Data>
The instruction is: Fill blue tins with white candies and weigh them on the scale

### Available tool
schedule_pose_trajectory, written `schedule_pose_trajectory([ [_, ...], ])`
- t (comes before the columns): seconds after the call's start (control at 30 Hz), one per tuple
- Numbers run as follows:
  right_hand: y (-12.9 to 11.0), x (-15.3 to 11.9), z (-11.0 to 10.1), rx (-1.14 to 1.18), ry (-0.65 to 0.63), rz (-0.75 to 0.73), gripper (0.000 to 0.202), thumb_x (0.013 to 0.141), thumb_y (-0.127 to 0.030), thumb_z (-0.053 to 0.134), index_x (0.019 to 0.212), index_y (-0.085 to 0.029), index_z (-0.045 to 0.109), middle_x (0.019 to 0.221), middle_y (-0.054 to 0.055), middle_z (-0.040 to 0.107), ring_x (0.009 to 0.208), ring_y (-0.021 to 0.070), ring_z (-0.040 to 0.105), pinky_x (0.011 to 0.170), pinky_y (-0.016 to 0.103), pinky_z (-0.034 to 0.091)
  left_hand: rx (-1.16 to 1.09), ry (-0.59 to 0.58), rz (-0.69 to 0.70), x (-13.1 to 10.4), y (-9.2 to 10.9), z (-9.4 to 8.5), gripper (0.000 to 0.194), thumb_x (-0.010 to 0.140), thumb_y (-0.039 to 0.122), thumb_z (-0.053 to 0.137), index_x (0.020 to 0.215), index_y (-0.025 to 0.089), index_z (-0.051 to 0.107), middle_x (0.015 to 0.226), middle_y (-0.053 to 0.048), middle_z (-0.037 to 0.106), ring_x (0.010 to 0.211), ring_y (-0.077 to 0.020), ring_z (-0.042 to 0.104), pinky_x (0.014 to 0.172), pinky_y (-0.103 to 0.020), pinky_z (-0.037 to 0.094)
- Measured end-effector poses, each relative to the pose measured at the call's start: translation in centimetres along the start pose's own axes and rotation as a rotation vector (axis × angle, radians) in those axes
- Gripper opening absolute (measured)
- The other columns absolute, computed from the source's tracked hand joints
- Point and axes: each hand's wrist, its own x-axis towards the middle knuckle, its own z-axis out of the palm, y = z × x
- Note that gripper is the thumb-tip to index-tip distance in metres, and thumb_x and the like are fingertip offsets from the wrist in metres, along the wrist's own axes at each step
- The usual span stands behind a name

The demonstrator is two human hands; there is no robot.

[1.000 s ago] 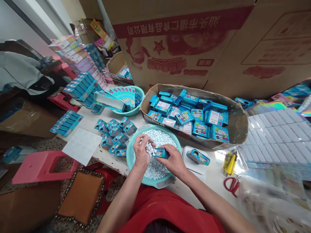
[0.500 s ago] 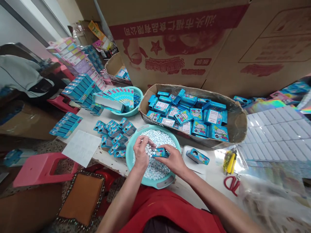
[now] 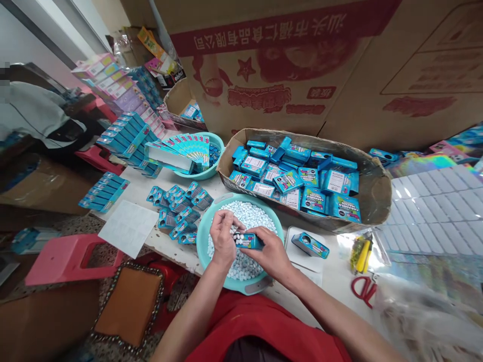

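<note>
My right hand [image 3: 272, 252] grips a small blue candy box [image 3: 249, 241], held on its side with its end turned left. Several white candies show at that end of the box. Close against it, my left hand [image 3: 223, 239] is curled around white candies, partly hidden by its fingers. Both hands are over a turquoise basin [image 3: 203, 232] full of loose white candies [image 3: 251, 213]. Another blue box [image 3: 310, 245] with a round hole lies to the right, on a white scale-like plate [image 3: 292, 259].
Behind the basin stands a cut-down carton [image 3: 379, 201] of blue boxes. Upright boxes [image 3: 181, 211] are grouped to the left, near a second turquoise basin [image 3: 216, 173]. Yellow cutters [image 3: 363, 255] and red-handled scissors [image 3: 364, 290] lie right. A pink stool [image 3: 60, 259] stands lower left.
The loose candies between my left hand and the box have come together at the box's end. My hands have moved closer to each other; the view has shifted slightly.
</note>
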Motion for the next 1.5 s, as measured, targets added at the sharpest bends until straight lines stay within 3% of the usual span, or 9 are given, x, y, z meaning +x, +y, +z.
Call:
schedule_pose_trajectory([
  [0.37,0.3,-0.7,-2.0,0.136,0.061,0.004,0.025,0.071,-0.028,0.074,0.094,-0.023,0.064,0.092,0.004,0.066,0.088,0.0228,0.061,0.078,0.035,0.048,-0.002,-0.009,-0.027,0.7,-0.1,-1.2,0.025,0.083,0.043,0.053,0.074,0.020,0.052,0.059,0.003,0.051,0.052,-0.0122,0.054,0.048,-0.023,0.043],
  [0.5,0.7,-1.9,-4.2,0.143,0.124,-0.012,0.028,0.073,-0.035,0.074,0.097,-0.025,0.064,0.098,0.005,0.065,0.092,0.0234,0.061,0.081,0.035,0.049,0.560,-0.223,-0.073,2.6,-3.1,-4.9,0.025,0.081,0.045,0.055,0.080,0.021,0.061,0.076,-0.003,0.062,0.073,-0.0188,0.061,0.064,-0.031,0.049],
  [0.63,1.4,-2.4,-5.2,0.092,0.142,0.006,0.027,0.073,-0.039,0.074,0.095,-0.025,0.066,0.094,0.005,0.064,0.088,0.0227,0.061,0.077,0.035,0.050,1.300,-0.400,0.139,4.0,-7.4,-6.4,0.026,0.080,0.031,0.060,0.104,0.026,0.065,0.121,-0.008,0.058,0.115,-0.0282,0.048,0.097,-0.045,0.037],
  [0.8,1.5,-2.0,-5.0,0.074,0.242,0.034,0.031,0.072,-0.044,0.073,0.093,-0.023,0.065,0.093,0.006,0.064,0.086,0.0239,0.061,0.076,0.037,0.050,1.532,-0.346,0.204,4.0,-10.2,-4.5,0.046,0.084,0.048,0.050,0.122,0.022,0.055,0.123,-0.013,0.053,0.115,-0.0305,0.043,0.096,-0.045,0.035],
  [0.93,2.2,-1.3,-3.8,0.060,0.209,0.054,0.031,0.073,-0.042,0.072,0.096,-0.023,0.065,0.093,0.006,0.063,0.085,0.0231,0.061,0.075,0.035,0.049,1.598,-0.495,0.192,2.3,-9.9,-5.0,0.037,0.084,0.047,0.047,0.107,0.021,0.060,0.104,-0.011,0.057,0.099,-0.0280,0.049,0.085,-0.041,0.039],
  [1.03,2.9,-1.0,-2.9,0.052,0.177,0.071,0.030,0.073,-0.042,0.071,0.095,-0.022,0.064,0.091,0.006,0.064,0.085,0.0238,0.061,0.075,0.036,0.049,1.464,-0.479,0.170,1.3,-9.6,-6.4,0.024,0.080,0.042,0.053,0.090,0.022,0.063,0.093,-0.008,0.059,0.092,-0.0246,0.051,0.080,-0.036,0.040],
  [1.2,3.2,-1.1,-2.2,0.035,0.137,0.087,0.030,0.075,-0.043,0.070,0.096,-0.022,0.064,0.093,0.006,0.063,0.088,0.0246,0.060,0.077,0.036,0.048,0.765,-0.100,-0.061,1.7,-9.2,-7.1,0.021,0.066,0.039,0.066,0.061,0.022,0.057,0.059,0.002,0.052,0.064,-0.0152,0.050,0.063,-0.024,0.040],
  [1.37,3.2,-1.3,-1.5,0.001,0.099,0.063,0.027,0.076,-0.037,0.070,0.096,-0.021,0.062,0.091,0.006,0.062,0.086,0.0237,0.060,0.076,0.035,0.048,0.405,0.038,-0.247,1.5,-5.8,-4.7,0.029,0.073,0.047,0.059,0.068,0.019,0.054,0.051,0.005,0.047,0.039,-0.0081,0.038,0.040,-0.020,0.029],
  [1.5,2.7,-1.1,-0.3,-0.057,0.040,0.039,0.027,0.073,-0.026,0.072,0.096,-0.022,0.061,0.091,0.005,0.062,0.087,0.0233,0.059,0.075,0.035,0.048,-0.063,0.090,-0.314,0.7,-2.2,-2.1,0.025,0.068,0.038,0.066,0.072,0.018,0.052,0.056,0.004,0.052,0.043,-0.0077,0.046,0.040,-0.018,0.033],
])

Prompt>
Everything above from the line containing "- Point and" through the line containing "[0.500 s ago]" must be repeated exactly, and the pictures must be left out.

Answer for the task>
- Point and axes: each hand's wrist, its own x-axis towards the middle knuckle, its own z-axis out of the palm, y = z × x
- Note that gripper is the thumb-tip to index-tip distance in metres, and thumb_x and the like are fingertip offsets from the wrist in metres, along the wrist's own axes at each step
- The usual span stands behind a name

The demonstrator is two human hands; there is no robot.

[1.000 s ago] 
[0.500 s ago] 

With this, the answer is complete.